I retrieved the rifle from the tent, and my uncle and I followed the couple through the woods.
Miss Bowen and Richard, whose last name we learned was Dunn, sat on the edges of two straight-backed chairs placed by the fire in Father’s office. Uncle Ernest, Mother, and I sat across from them in leather armchairs. Father, in his dressing gown, paced between the two groups toward and away from the fire, hands gripped behind his back. From the whiteness of his knuckles, I knew he was restraining his fury. For my part, I was grateful it wasn’t aimed at me. Although I was almost certain some amount of it would be once his decision with respect to the couple was completed. He’d muttered something about recklessness and weapons after I’d awakened him upon our return to the house.
After several minutes of pacing, he stopped and faced the two. Both shrank under his glare, dropping their gazes to the floor.
“Look at me.” All five of us raised our heads. “I want to be quite certain I understand the details. Miss Bowen here has been secretly meeting with this Richard Dunn for…how long?”
“A-a-almost two months, s-sir,” she said. “We met at your sister’s—Mrs. Fitzhugh’s. Richard—I mean Mr. Dunn is an employee of her husband, and they had a party—”
He waved his arms as if to clear the air of her words.
“I don’t give a d—er, drat about any party. What I want to know is how you considered it appropriate for a woman of your status to be traipsing about in the woods to meet some man. Given the mixed company we have at the moment, I won’t even ask what you were doing in the tent.”
Scarlet crept up the woman’s neck into her cheeks, but Dunn spoke up for the first time. “See here. We have conducted ourselves quite appropriately. Nothing untoward was going on. Yes, we used the tent, but only to keep from being found out by accident.”
“It’s cold,” she said. “All we did was…cuddle.”
My father’s hurrumph suggested he didn’t believe them, but Mother spoke up for the first time before he could say so.
“I suppose it is up to your sister to determine Miss Bowen’s fate, and Mr.

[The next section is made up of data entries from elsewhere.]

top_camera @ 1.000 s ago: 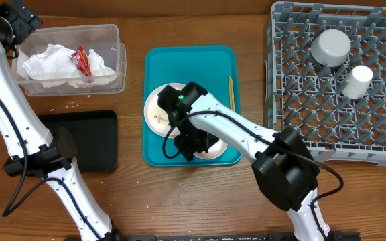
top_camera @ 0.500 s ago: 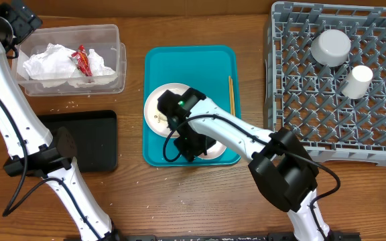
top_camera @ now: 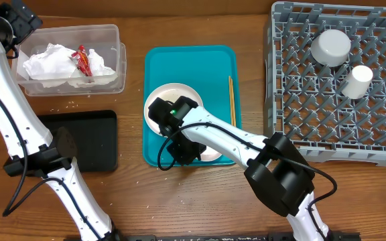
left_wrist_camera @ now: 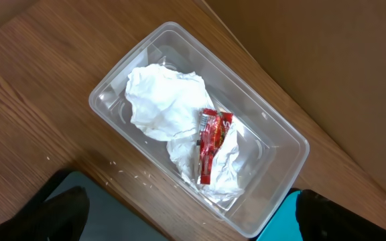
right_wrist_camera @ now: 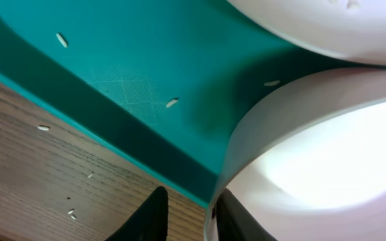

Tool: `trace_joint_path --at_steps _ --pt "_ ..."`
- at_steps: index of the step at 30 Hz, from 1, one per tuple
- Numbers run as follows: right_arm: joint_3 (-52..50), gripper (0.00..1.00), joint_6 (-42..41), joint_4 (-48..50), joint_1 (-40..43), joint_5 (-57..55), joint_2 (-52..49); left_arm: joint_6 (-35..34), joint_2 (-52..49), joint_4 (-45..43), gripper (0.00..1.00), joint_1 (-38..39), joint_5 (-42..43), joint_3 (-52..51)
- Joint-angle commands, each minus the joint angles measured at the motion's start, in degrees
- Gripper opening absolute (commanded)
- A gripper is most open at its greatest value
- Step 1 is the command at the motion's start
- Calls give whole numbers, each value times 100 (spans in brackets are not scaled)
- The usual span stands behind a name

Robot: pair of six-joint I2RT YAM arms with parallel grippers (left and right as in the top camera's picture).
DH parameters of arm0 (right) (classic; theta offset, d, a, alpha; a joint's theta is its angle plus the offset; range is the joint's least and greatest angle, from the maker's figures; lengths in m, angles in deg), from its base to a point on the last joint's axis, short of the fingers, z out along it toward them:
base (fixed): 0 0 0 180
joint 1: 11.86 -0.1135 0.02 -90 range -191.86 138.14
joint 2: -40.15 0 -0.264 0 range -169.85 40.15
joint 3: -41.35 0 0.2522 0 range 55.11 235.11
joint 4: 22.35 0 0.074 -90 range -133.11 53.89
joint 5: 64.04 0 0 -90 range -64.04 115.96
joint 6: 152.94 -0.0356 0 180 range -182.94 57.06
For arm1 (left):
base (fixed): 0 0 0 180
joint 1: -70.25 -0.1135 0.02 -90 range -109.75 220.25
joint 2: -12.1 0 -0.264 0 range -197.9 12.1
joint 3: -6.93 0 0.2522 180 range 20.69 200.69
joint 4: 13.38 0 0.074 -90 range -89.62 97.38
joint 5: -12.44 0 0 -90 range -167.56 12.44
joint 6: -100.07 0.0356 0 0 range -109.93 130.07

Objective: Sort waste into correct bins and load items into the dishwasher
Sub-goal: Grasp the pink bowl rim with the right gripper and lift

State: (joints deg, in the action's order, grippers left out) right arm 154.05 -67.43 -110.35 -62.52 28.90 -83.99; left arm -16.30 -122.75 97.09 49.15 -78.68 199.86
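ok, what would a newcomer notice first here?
The right tool, straddling the rim of the small white dish at the near edge of the teal tray. The clear tub far left, holding crumpled napkins and a red wrapper; the grey rack on the right holds a bowl and cup.

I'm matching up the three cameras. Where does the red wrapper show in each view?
Overhead: red wrapper at upper left, on napkins inside the clear tub.
Left wrist: near centre, in the same tub.
Right wrist: not in it; it shows the teal tray.
Shared landmark: the clear tub, in overhead and left wrist.
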Motion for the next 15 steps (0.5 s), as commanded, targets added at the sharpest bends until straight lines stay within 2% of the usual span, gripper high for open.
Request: trace_joint_path --at_steps 1,3,7,15 --pt "-42 18 -20 28 4 -35 79 131 17 9 100 -22 -37 11" --pt "-42 10 -20 33 4 -35 79 129 17 9 100 -22 -37 11" --pt "24 4 -17 24 17 -37 81 129 17 9 100 -22 -39 11" --pt "881 4 -15 -468 83 -400 87 129 17 9 100 -22 -39 11"
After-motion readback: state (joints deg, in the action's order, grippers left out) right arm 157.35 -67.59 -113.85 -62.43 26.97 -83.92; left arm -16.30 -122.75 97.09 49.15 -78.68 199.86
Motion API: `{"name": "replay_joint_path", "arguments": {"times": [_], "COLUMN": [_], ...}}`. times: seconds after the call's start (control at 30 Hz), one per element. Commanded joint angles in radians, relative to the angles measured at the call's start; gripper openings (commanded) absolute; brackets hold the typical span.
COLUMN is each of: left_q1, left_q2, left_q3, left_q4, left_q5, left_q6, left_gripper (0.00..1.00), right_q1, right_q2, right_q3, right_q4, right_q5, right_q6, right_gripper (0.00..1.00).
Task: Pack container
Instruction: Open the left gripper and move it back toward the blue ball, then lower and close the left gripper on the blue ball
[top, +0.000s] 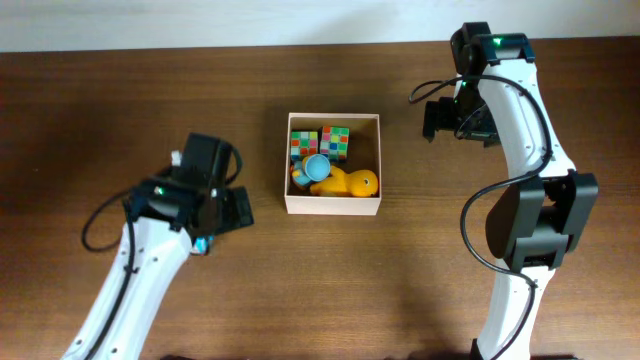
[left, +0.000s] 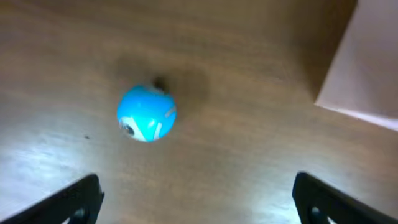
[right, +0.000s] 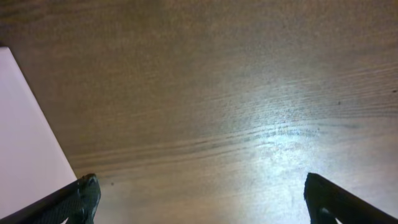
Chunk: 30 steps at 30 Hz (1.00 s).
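The container (top: 333, 206), a square cream-walled box, sits at mid-table and holds two colourful cubes (top: 334, 141), a yellow duck (top: 348, 183) and a light blue cup (top: 316, 166). A small blue ball (left: 147, 114) lies on the wood left of the box; in the overhead view (top: 203, 244) it peeks out under my left arm. My left gripper (left: 198, 199) is open and empty, hovering over the table just short of the ball. My right gripper (right: 202, 199) is open and empty over bare wood right of the box, whose wall shows in its view (right: 25, 149).
The box corner shows at the right edge of the left wrist view (left: 367, 68). Cables loop beside both arms (top: 100, 225). The table's far edge meets a white wall (top: 250, 20).
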Motion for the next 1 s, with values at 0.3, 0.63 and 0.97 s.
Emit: {"name": "replay_joint_path", "arguments": {"times": [0.3,0.63,0.97], "left_q1": [0.040,0.199,0.212], "left_q2": [-0.010,-0.010,-0.008], "left_q3": [-0.190,-0.191,-0.192], "left_q4": [0.164,0.162,0.163], "left_q5": [0.001,0.087,0.088], "left_q6": [-0.076,-0.025,-0.006], "left_gripper": [0.99,0.99,0.99], "right_q1": [-0.007,-0.007,-0.007], "right_q2": [0.005,0.005,0.005], "right_q3": [0.002,0.002,0.002], "right_q4": [0.020,0.021,0.029], "right_q5": [0.117,0.650,0.499], "right_q6": [0.004,0.005,0.008], "right_gripper": [0.99,0.99,0.99]}}
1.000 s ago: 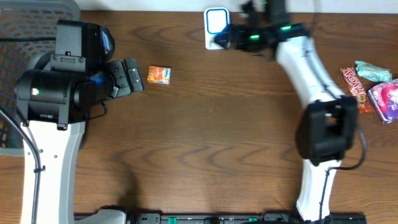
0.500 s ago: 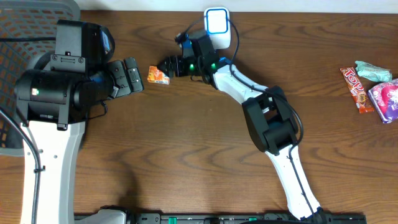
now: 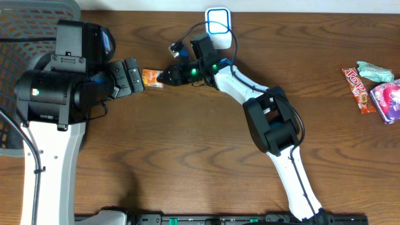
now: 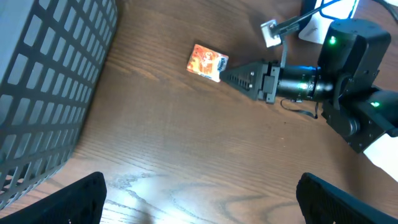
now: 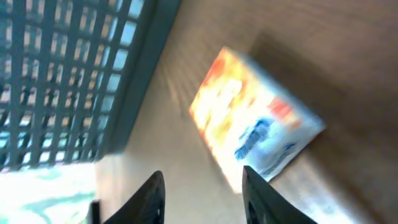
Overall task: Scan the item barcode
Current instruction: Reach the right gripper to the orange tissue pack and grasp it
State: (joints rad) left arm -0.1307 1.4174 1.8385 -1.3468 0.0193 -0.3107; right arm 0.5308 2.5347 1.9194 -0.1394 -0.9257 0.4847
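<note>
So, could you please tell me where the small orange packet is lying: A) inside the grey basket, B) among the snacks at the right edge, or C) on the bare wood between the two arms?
C: the orange packet sits on the wooden table, outside the basket and far from the snacks.

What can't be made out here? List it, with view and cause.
- Barcode on the orange packet: not visible; the right wrist view is blurred, the overhead too small.
- Right end effector: contact with the packet is unclear; it sits right at the packet's edge.
- Pink wrapper: cut off by the overhead's right edge.
- Basket: cut off by the overhead's left edge.
</note>
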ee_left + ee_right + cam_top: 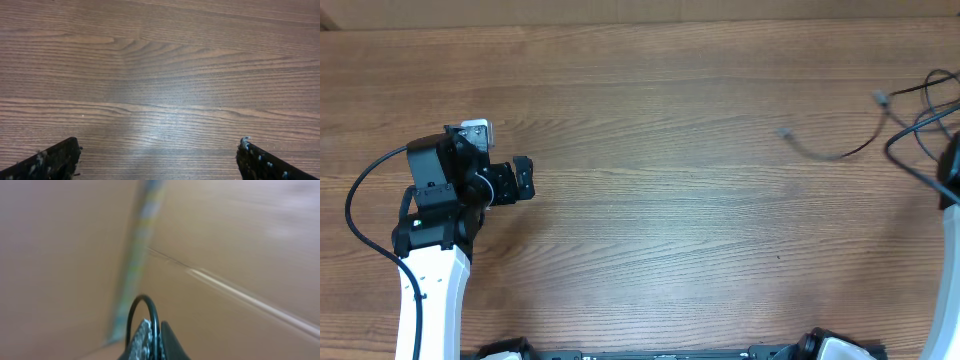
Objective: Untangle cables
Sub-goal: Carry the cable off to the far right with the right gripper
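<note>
A brown wood-grain table (650, 90) fills the overhead view. The cables (917, 120) lie in loose strands at its far right edge, partly cut off, one strand blurred. The left claw (159, 145) gapes wide over bare wood, holding nothing. The right wrist view is badly blurred; the right claw (155, 342) is pinched tight on a thin black loop of the cables.

The left arm (430, 290) comes up from the near edge of the tabletop (660, 250) on its left side. Its wrist bends over the wood, and the left gripper (159, 152) hangs low above the tabletop with fingers spread wide. The right arm (950, 260) stands at the tabletop's right edge, mostly outside the overhead view, and the right gripper (154, 340) is pinched tight on a thin loop of cable (143, 297).
</note>
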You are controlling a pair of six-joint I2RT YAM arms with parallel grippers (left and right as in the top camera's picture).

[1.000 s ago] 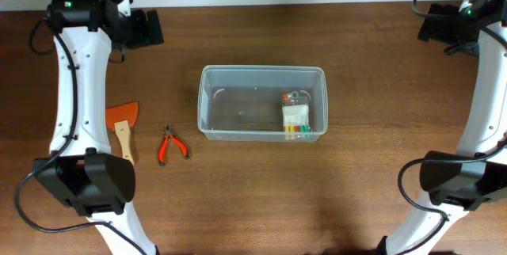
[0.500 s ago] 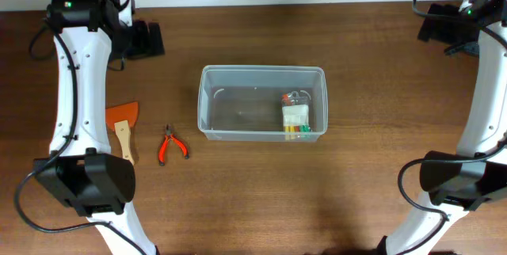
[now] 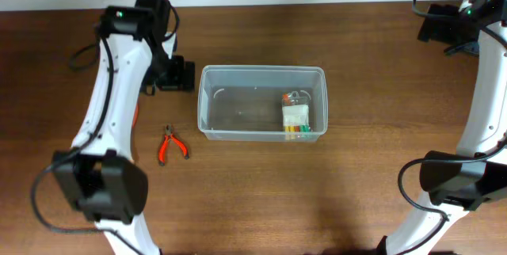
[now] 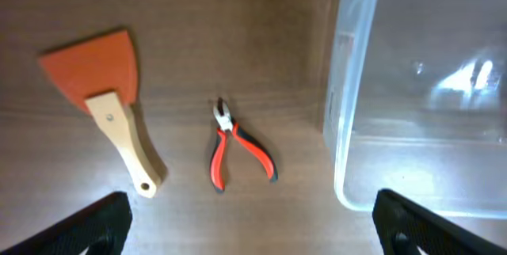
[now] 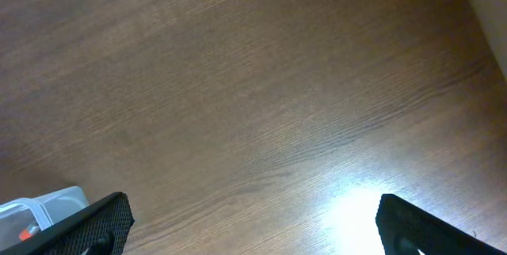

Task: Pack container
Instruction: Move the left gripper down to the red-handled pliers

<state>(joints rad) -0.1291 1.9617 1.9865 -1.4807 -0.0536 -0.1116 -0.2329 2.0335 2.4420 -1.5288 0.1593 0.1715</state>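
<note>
Your left pincer (image 4: 253, 225) has swung over the pliers (image 4: 219, 158) and scraper (image 4: 99, 81), spread wide, empty; the right pincer (image 5: 253, 225) idles, also spread. The container (image 3: 261, 69) sits mid table (image 3: 356, 192), ready for them.

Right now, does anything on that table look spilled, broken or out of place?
Nothing stands out. The container sits upright with a small packet inside; the red pliers and orange scraper lie flat on the table beside it, intact.
</note>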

Fitzhugh, Mr. Dunn’s,” she said. “But not tonight. Poor Iris is just now showing signs of improvement following her shock, and I don’t think it makes sense to share this mess with her now. I suggest we confine Miss Bowen to the house, and Simpson can escort Mr. Dunn to the train station in the morning.”
The two opened their mouths, most likely to protest. I almost considered adding my own to theirs. Miss Bowen’s departure would mean no one would be in charge of Trevor. Even if he did follow me around quite a bit of the time, his governess kept him occupied with lessons and other activities so that his tagging along wasn’t all that constant. I wasn’t sure how I’d survive his visit without her. Father raised his hand, however, and all three of us remained silent.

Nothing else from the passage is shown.